MORRIS: Well, of course the damage up in Nebraska and Iowa is extensive and heavy, you know, maybe approaching $3 billion worth. Down into Kansas, as the Missouri River - I'm covering the Missouri River - comes through Kansas and Missouri, it's not as bad. There was warning here, and people got out. Also, the floodwaters have not been as severe. We've seen some levees breached.

There's been houses flooded, forced evacuation orders for parts of different towns, thousands of acres of farms and a lot of grain sitting on the ground just ruined in floodwater. In Leavenworth, Kan., on the Missouri River, the town's built mostly up on a hill above the flood plain. But the record flooding is causing problems. And there's a wastewater treatment plant that was just inundated. And untreated sewage is just sloshing out into the river, or into the flood. Jim Baskas (ph), a longtime Leavenworth resident, pulled up and took a look.

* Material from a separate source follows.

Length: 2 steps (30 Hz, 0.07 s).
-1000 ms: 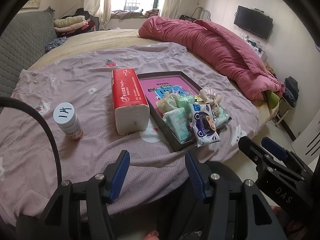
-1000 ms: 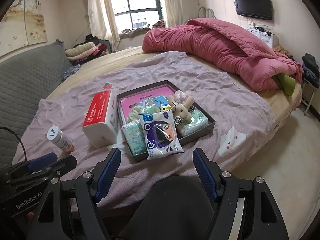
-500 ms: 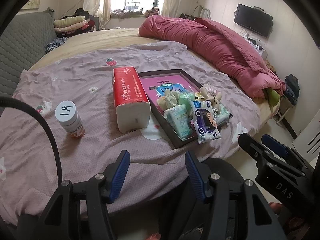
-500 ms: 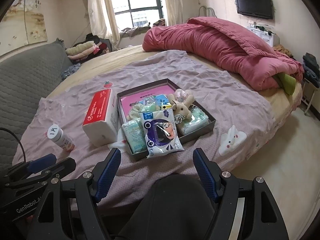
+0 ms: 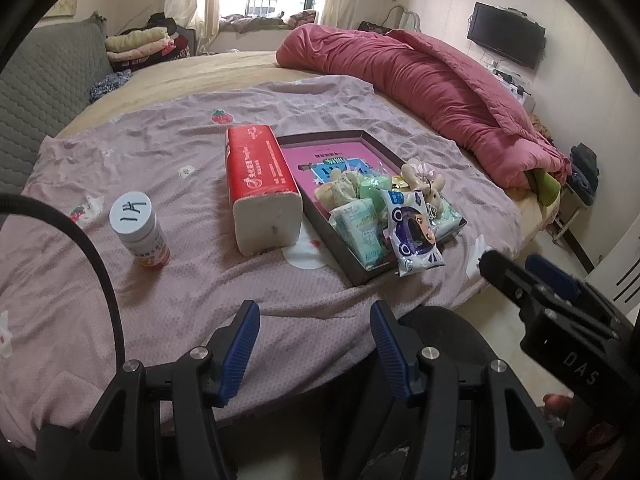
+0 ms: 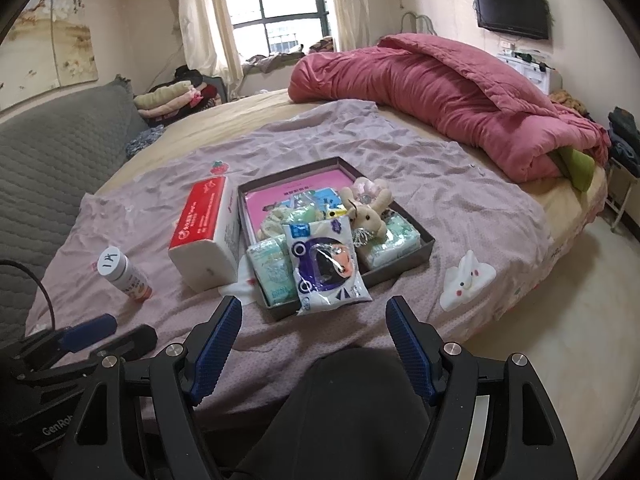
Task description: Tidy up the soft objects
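Both grippers have eased back a touch from the bed. Left gripper (image 5: 314, 344) hangs with jaws spread, empty; right gripper (image 6: 314, 350) likewise wide apart, holding nothing. Ahead, the dark tray (image 6: 427, 240) carries tissue packs, a plush rabbit (image 6: 368, 216) and a wipes pouch (image 6: 326, 268) overhanging its front rim. Red tissue brick (image 5: 262, 188) sits just left, touching.

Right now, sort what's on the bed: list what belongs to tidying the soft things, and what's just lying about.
Job: tray, wipes packet, plush bunny, tissue packs, red tissue block.

Lying about: pill bottle, pink duvet, folded clothes, TV.
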### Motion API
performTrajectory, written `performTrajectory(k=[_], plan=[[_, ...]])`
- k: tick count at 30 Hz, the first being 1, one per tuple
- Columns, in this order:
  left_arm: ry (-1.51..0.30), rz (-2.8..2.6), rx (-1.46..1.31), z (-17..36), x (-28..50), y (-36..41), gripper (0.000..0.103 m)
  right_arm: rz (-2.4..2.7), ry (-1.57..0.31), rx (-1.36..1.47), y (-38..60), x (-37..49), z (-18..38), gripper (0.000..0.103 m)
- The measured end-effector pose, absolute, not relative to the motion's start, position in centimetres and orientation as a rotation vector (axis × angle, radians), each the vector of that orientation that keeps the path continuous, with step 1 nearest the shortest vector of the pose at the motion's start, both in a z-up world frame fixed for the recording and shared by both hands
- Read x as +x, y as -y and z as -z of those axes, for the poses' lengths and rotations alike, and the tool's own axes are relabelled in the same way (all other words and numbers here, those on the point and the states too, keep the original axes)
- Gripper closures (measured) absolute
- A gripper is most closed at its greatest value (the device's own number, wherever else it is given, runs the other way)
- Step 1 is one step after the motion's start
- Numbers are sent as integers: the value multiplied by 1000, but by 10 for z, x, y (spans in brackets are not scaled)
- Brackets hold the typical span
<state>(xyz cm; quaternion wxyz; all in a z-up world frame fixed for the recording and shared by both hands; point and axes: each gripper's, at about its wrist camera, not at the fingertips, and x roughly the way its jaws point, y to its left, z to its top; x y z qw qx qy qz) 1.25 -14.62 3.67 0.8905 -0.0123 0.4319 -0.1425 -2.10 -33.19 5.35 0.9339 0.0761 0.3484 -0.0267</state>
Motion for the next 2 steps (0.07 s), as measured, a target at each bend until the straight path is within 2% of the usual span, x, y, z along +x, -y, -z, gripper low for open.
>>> performTrajectory(k=[2], plan=[[-906,302,-38,-35,13,141,46,30,-684,122,322,-20,-61,27]])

JIM BASKAS: This is the third one. Back in 1953 was worse than this. I was a little guy, but I remember that one. And '93, it was bad. But this here - the sewage treatment here - that - boy, that's something else.

MORRIS: And that plant is on a little tiny creek that is now at least a half-mile wide. And like a lot of streams and tributaries, it's backed up. But the actual river, that river is is something else, again.

GARCIA-NAVARRO: Well, that Missouri River has been blowing out record-high flood crests some places in the last week. Is that still happening?

MORRIS: No. You know, in St. Joseph, Mo., up north of here, that was just a few inches from the record set in 1993, this huge flood in 1993. And the corps is not anticipating new highs along the Missouri River this week as the crest kind of rolls across the state of Missouri toward the Mississippi. At Leavenworth, though, it's still intense - you know, the second-highest water level on record.

And, again, the river is just kind of awesome. It's just speeding, steep, powerful. You can see these big tree trunks, fuel tanks, parts of buildings zipping by. And like a lot of Leavenworth residents, Sheila Stephenson (ph) came by to take a look yesterday. And when she saw the river, she was just stunned.

SHEILA STEPHENSON: Oh, my God, it's just crazy. I ain't seen nothing like this in years - since '93, right?

GARCIA-NAVARRO: So if the river levels aren't breaking records anymore - we only have a few seconds left - are people relieved?

MORRIS: Not really because the levees are in terrible shape. The whole system is full. The ground's saturated. Of course, there's a bunch of snowmelt still coming our way. And so - and you know, we're not even into flood season yet.

GARCIA-NAVARRO: That's Frank Morris of member station KCUR. Thanks so much for the update.